A peçonha de algumas espécies, como o escorpião-marrom (Tityus bahiensis), é objeto de estudo em descobertas científicas. O especialista frisa que no Brasil, pesquisas sobre a composição bioquímica dessa peçonha são recentes e instituições como o Instituto Butantan investigam o potencial farmacológico e neurológico dessas toxinas: “A peçonha tem uma neurotoxicidade que pode ser explorada para desenvolver medicamentos e tratamentos para doenças como o Alzheimer”.
Como evitar acidentes com escorpiões
A Secretaria de Estado de Saúde do Rio de Janeiro (SES-RJ), em conjunto com o Instituto Vital Brazil (IVB) tem promovido uma série de capacitações para junto aos agentes municipais para intensificar a vigilância e prevenção de acidentes por escorpiões e outros animais peçonhentos.

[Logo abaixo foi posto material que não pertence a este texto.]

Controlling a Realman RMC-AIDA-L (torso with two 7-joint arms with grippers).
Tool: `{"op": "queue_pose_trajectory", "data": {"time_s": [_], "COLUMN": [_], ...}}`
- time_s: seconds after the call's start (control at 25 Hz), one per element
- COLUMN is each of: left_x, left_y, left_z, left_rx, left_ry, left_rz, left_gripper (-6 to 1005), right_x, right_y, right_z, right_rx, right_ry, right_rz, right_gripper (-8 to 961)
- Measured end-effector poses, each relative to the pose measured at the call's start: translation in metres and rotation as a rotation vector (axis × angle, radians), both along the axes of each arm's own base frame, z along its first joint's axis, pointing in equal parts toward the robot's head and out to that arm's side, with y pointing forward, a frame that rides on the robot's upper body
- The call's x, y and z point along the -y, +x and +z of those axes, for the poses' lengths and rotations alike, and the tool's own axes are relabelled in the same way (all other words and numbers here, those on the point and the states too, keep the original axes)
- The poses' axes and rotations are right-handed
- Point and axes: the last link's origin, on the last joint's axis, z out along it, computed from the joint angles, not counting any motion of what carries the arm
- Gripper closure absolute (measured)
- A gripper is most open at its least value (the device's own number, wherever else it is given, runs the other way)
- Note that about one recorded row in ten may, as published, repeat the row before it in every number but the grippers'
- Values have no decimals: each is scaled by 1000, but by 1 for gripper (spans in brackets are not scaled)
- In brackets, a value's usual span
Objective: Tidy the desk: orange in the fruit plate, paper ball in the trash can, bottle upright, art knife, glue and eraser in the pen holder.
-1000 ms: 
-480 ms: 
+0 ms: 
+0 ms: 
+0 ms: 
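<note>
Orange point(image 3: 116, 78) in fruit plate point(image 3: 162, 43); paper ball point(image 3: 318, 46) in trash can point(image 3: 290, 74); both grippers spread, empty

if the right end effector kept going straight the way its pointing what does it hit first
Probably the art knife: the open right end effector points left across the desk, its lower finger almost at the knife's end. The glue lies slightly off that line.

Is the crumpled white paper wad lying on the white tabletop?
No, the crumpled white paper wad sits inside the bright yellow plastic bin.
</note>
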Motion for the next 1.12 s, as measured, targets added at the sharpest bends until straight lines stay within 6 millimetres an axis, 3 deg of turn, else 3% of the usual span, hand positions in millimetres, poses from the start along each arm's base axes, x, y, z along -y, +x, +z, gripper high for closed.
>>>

Nosso trabalho tem o objetivo de apoiar as prefeituras para desenvolver soluções eficientes no controle da população de escorpiões. A conscientização e capacitação dos agentes de saúde e vigilância é uma das chaves para reduzir os riscos e prevenir acidentes”, afirma Cláudio Maurício, coordenador da Divisão de Artrópodes do Instituto Vital Brazil.
Além das ações de conscientização, o IVB também orienta sobre o manejo ambiental e as medidas práticas que a população pode adotar para evitar o contato com os escorpiões, que incluem desde a eliminação de focos de infestação até o uso de técnicas preventivas no manejo de áreas urbanas e rurais. Veja as principais medidas>
— Manter jardins e quintais limpos. Evitar o acúmulo de entulhos, folhas secas, lixo doméstico e material de construção nas proximidades das casas;
— Evitar folhagens densas (plantas ornamentais, trepadeiras, arbustos, bananeiras e outras) junto a paredes e muros das casas. Manter a grama aparada; limpar periodicamente os terrenos baldios vizinhos, pelo menos, numa faixa de um a dois metros junto das casas;
— Sacudir roupas e sapatos antes de usá-los;
— Vedar frestas e buracos em paredes, assoalhos e vãos entre o forro e paredes para impedir o trânsito dos animais pela residência.